Your assignment: Do not include the pictures; repeat the rest of the data exactly.
*** Collected material Section Begins ***
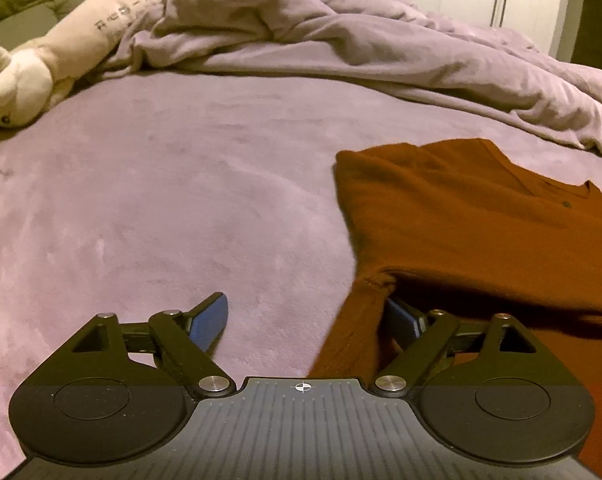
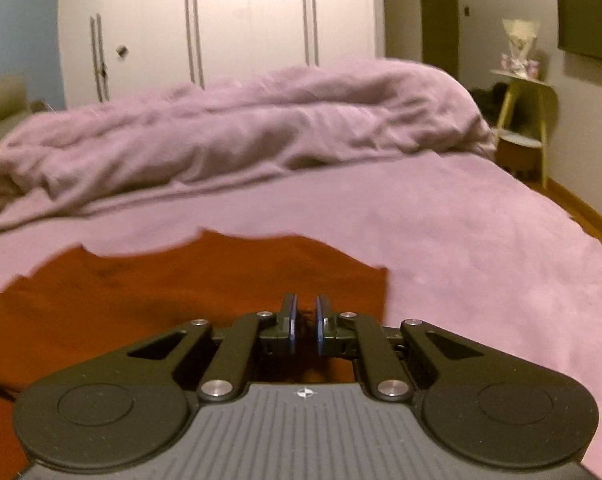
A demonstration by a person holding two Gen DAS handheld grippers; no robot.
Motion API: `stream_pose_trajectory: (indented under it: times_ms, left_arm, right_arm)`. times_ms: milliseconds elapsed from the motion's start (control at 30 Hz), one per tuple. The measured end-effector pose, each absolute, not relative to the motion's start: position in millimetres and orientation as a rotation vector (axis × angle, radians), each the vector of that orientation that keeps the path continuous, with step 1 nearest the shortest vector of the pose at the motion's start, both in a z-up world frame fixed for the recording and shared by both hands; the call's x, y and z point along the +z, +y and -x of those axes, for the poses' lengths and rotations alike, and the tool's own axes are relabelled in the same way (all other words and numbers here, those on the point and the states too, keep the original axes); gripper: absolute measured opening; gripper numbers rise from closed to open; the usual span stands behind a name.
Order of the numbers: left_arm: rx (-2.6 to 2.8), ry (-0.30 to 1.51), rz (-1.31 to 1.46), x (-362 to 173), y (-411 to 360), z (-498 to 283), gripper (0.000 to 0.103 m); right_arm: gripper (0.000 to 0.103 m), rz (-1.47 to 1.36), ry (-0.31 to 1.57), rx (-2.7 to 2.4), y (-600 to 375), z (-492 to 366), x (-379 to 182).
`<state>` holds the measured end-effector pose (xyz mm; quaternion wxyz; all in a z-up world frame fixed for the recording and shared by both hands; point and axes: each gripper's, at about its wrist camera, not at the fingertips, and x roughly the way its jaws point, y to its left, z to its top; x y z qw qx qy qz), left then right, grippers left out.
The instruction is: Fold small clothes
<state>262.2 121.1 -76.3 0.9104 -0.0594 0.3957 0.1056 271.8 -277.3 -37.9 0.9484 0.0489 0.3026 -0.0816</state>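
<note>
A rust-orange sweater (image 1: 461, 208) lies on the purple bed cover (image 1: 161, 184), to the right in the left wrist view. Part of it is folded over, and a sleeve hangs down between my left fingers. My left gripper (image 1: 305, 316) is open wide; its right finger (image 1: 401, 320) is under the fold's edge, its left finger on the bare cover. In the right wrist view the sweater (image 2: 161, 292) fills the lower left. My right gripper (image 2: 306, 316) is shut on the sweater's fabric near its right edge.
A crumpled purple duvet (image 1: 341, 40) lies across the far side of the bed. A cream plush toy (image 1: 41, 64) lies at the far left. White wardrobe doors (image 2: 221, 20) stand behind. A small side table (image 2: 521, 120) is beyond the bed's right edge.
</note>
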Motion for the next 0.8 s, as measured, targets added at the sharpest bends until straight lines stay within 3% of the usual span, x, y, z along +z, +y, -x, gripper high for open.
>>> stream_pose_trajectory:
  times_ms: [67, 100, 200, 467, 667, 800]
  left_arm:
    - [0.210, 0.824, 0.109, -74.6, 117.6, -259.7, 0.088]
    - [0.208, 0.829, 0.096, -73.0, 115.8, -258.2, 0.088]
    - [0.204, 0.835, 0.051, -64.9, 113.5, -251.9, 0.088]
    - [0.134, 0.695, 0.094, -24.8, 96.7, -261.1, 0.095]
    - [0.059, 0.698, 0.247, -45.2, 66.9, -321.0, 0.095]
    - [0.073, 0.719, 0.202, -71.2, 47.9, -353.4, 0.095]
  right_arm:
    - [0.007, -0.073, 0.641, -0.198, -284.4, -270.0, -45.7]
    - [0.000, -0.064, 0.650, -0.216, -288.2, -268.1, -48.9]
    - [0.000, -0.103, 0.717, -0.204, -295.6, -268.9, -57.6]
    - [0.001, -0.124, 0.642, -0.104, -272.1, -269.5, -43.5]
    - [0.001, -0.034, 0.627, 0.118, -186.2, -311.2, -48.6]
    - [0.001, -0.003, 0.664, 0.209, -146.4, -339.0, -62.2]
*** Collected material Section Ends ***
Answer to this exercise:
A demonstration by a person holding two Gen DAS handheld grippers; no robot.
Motion API: `stream_pose_trajectory: (indented under it: times_ms, left_arm, right_arm)`. times_ms: milliseconds elapsed from the motion's start (control at 30 Hz), one per tuple. The measured end-effector pose, each absolute, not relative to the motion's start: position in millimetres and orientation as a rotation vector (axis × angle, radians), each the vector of that orientation that keeps the path continuous, with step 1 nearest the shortest vector of the pose at the motion's start, both in a z-up world frame fixed for the recording and shared by both hands; the call's x, y and z point along the +z, +y and -x of those axes, for the poses' lengths and rotations alike, and the tool's own axes are relabelled in the same way (all other words and numbers here, those on the point and the states too, keep the original axes); gripper: absolute measured opening; gripper numbers rise from closed to open; the usual span stands behind a name.
Order of the numbers: left_arm: rx (-2.6 to 2.8), ry (-0.30 to 1.51), rz (-1.31 to 1.46), x (-362 to 173), y (-411 to 360), z (-498 to 283), gripper (0.000 to 0.103 m); right_arm: gripper (0.000 to 0.103 m), rz (-1.47 to 1.36), ry (-0.31 to 1.57), rx (-2.7 to 2.4), y (-600 to 375), z (-492 to 366), x (-379 to 182).
`<state>` holds the measured end-effector pose (xyz mm; quaternion wxyz; all in a z-up world frame fixed for the recording and shared by both hands; point and axes: each gripper's, at about its wrist camera, not at the fingertips, and x roughly the way its jaws point, y to its left, z to its top; x y z qw qx qy qz), left then right, grippers left out.
The instruction is: Fold small clothes
<state>262.2 121.1 -76.3 0.9104 -0.0594 0.3957 0.1056 271.8 -277.3 -37.9 0.9484 0.0489 0.3026 -0.0816</state>
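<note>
A rust-orange sweater (image 1: 461, 208) lies on the purple bed cover (image 1: 161, 184), to the right in the left wrist view. Part of it is folded over, and a sleeve hangs down between my left fingers. My left gripper (image 1: 305, 316) is open wide; its right finger (image 1: 401, 320) is under the fold's edge, its left finger on the bare cover. In the right wrist view the sweater (image 2: 161, 292) fills the lower left. My right gripper (image 2: 306, 316) is shut on the sweater's fabric near its right edge.
A crumpled purple duvet (image 1: 341, 40) lies across the far side of the bed. A cream plush toy (image 1: 41, 64) lies at the far left. White wardrobe doors (image 2: 221, 20) stand behind. A small side table (image 2: 521, 120) is beyond the bed's right edge.
</note>
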Motion for the next 0.8 s, as measured, targets added at the sharpest bends until straight lines stay within 3% of the usual span, x, y, z along +z, +y, -x, gripper high for open.
>>> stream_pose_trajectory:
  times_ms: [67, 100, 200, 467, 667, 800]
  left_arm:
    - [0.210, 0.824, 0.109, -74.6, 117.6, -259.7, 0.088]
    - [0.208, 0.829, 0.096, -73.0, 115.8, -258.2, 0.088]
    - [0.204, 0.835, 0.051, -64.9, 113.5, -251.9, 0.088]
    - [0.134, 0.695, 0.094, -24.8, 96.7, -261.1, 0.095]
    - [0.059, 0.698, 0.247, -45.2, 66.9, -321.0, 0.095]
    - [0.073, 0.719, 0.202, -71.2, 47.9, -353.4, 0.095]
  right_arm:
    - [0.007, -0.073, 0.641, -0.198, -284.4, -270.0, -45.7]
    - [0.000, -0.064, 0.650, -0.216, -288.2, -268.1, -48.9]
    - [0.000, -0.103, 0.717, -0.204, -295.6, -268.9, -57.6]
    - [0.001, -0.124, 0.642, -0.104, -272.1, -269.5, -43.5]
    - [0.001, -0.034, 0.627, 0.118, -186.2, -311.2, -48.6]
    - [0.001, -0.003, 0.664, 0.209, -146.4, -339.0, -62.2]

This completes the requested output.